# Multiview Dataset Generator Demo

Once you have [installed](link_ton_install) SMuDGE, you are able to run it with this notebook.

In [1]:
from multiview_generator.multiple_sub_problems import MultiViewSubProblemsGenerator
from tabulate import tabulate
import numpy as np

random_state = np.random.RandomState(42)

## Basic configuration

Let us suppose that you want to build a multiview dataset with 4 views and three classes : 

In [2]:
name = "demo"
n_views = 4
n_classes = 3

In order to configure the dataset, you have to provide the error matrix that gives the expected error of the Byaes classifier for Class i on View j as the value in row i column j :  

In [3]:
error_matrix = [
   [0.4, 0.4, 0.4, 0.4],
   [0.55, 0.4, 0.4, 0.4],
   [0.4, 0.5, 0.52, 0.55]
]
print(tabulate(error_matrix, tablefmt="grid"))

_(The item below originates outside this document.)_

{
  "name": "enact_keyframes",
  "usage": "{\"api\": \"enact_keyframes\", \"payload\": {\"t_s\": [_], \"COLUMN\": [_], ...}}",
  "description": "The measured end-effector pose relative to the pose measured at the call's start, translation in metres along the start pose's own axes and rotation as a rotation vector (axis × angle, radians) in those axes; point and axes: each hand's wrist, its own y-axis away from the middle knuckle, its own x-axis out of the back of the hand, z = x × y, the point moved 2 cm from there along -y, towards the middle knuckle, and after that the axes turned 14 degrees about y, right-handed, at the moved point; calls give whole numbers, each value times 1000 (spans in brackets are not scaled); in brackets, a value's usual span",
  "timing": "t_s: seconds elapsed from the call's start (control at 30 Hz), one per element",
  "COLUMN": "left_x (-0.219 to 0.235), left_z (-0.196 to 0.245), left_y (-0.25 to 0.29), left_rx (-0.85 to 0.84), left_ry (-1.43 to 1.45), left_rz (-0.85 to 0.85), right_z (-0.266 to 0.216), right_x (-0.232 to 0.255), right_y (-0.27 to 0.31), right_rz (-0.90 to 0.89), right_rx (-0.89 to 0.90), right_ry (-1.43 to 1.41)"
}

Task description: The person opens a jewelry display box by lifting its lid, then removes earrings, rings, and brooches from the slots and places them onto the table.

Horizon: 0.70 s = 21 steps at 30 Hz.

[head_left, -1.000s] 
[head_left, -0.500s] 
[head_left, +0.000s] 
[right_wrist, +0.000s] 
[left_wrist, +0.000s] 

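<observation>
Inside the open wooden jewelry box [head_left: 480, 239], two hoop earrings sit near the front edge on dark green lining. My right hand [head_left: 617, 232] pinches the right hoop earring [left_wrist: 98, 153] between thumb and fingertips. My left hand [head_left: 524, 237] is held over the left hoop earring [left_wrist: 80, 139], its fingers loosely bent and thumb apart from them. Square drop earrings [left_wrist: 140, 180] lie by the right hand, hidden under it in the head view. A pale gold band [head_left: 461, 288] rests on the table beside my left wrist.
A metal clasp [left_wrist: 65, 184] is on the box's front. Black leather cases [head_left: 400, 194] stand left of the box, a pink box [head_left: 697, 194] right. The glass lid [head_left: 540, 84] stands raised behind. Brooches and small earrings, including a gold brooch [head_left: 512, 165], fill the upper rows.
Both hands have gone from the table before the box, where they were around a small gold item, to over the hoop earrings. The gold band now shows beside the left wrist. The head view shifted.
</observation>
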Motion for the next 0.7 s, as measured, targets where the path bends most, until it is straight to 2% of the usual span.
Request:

+------+-----+------+------+
| 0.4  | 0.4 | 0.4  | 0.4  |
+------+-----+------+------+
| 0.55 | 0.4 | 0.4  | 0.4  |
+------+-----+------+------+
| 0.4  | 0.5 | 0.52 | 0.55 |
+------+-----+------+------+


Once this has been defined, you can set all the other parameters of the dataset : 
* the number of samples, 
* the number of features of each view,
* the proportion of samples in each class.

In [4]:
n_samples = 2000
n_features = 3
class_weights = [0.333, 0.333, 0.333,]

## Generate the dataset

With the basic configuration done, we can generate the dataset :

In [5]:
generator = MultiViewSubProblemsGenerator(name=name, n_views=n_views, 
                                          n_classes=n_classes, 
                                          n_samples=n_samples, 
                                          n_features=n_features, 
                                          class_weights=class_weights, 
                                          error_matrix=error_matrix, 
                                          random_state=random_state)  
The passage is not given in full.